#### WHAT IS EXPECTED:
Which lines below hold the word "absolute"? Report each one.

#### SOURCE MATERIAL:
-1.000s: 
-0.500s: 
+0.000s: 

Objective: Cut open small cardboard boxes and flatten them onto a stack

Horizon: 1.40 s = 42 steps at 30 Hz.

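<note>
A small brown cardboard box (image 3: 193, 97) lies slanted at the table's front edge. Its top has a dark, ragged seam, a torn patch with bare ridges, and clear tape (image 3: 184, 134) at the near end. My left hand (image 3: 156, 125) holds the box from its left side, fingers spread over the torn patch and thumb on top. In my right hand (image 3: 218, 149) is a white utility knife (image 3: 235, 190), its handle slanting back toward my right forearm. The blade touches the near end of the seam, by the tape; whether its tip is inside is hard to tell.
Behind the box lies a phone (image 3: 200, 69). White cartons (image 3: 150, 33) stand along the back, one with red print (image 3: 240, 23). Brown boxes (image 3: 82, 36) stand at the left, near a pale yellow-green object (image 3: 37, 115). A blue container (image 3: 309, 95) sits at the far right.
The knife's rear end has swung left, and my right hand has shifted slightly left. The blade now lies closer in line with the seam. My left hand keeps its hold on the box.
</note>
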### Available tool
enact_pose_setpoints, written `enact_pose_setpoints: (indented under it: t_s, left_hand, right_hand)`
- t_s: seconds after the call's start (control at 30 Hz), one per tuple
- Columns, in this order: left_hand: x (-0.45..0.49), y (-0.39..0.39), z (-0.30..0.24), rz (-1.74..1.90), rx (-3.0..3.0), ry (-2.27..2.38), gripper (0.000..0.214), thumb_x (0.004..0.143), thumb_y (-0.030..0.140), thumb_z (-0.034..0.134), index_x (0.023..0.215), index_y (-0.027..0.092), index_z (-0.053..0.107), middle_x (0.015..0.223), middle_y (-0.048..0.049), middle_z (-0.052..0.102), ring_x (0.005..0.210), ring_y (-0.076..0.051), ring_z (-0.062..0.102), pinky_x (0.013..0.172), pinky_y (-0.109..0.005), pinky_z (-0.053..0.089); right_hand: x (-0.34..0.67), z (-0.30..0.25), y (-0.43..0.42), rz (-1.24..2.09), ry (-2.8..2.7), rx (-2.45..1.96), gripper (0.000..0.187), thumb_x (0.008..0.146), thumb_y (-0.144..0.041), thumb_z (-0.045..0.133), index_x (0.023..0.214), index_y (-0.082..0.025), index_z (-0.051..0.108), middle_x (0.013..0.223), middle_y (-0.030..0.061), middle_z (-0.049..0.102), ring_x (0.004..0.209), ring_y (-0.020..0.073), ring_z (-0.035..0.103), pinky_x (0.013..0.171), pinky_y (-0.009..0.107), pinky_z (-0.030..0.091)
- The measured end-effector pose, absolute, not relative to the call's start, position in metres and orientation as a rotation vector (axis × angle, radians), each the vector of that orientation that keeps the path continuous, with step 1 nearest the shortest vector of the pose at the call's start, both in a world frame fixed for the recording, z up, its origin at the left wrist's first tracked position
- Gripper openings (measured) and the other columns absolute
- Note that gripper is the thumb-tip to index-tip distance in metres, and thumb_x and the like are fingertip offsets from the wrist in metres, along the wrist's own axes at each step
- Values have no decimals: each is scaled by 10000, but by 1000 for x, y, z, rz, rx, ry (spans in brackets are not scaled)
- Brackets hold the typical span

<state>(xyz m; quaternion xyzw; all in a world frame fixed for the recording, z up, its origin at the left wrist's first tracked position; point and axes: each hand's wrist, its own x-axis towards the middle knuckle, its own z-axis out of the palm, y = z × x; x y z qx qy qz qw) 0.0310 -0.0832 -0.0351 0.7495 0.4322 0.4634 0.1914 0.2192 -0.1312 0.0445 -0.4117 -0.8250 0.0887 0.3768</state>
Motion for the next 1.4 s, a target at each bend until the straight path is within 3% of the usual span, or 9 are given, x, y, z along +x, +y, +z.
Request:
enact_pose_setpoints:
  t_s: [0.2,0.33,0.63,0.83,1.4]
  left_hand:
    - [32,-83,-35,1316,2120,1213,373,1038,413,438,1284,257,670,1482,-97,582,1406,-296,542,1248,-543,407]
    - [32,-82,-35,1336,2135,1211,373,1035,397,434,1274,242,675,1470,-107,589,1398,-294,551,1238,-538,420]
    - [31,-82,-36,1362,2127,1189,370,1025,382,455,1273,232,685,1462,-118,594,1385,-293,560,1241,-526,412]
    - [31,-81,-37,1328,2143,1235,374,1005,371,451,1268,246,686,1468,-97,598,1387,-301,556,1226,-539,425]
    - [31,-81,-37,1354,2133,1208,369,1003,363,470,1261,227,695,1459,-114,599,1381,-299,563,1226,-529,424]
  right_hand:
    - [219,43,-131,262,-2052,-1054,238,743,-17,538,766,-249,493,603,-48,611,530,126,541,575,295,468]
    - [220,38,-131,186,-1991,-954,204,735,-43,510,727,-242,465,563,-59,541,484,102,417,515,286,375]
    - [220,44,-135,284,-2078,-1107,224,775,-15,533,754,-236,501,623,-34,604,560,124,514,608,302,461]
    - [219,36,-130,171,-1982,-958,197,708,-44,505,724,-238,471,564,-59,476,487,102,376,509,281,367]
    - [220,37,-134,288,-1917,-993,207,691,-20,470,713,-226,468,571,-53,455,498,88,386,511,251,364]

#### SOLUTION TO THIS TASK:
- The measured end-effector pose, absolute, not relative to the call's start, position in metres and orientation as a rotation vector (axis × angle, radians), each the vector of that orientation that keeps the path continuous, with step 1 nearest the shortest vector of the pose at the call's start, both in a world frame fixed for the recording, z up, its origin at the left wrist's first tracked position
- Gripper openings (measured) and the other columns absolute

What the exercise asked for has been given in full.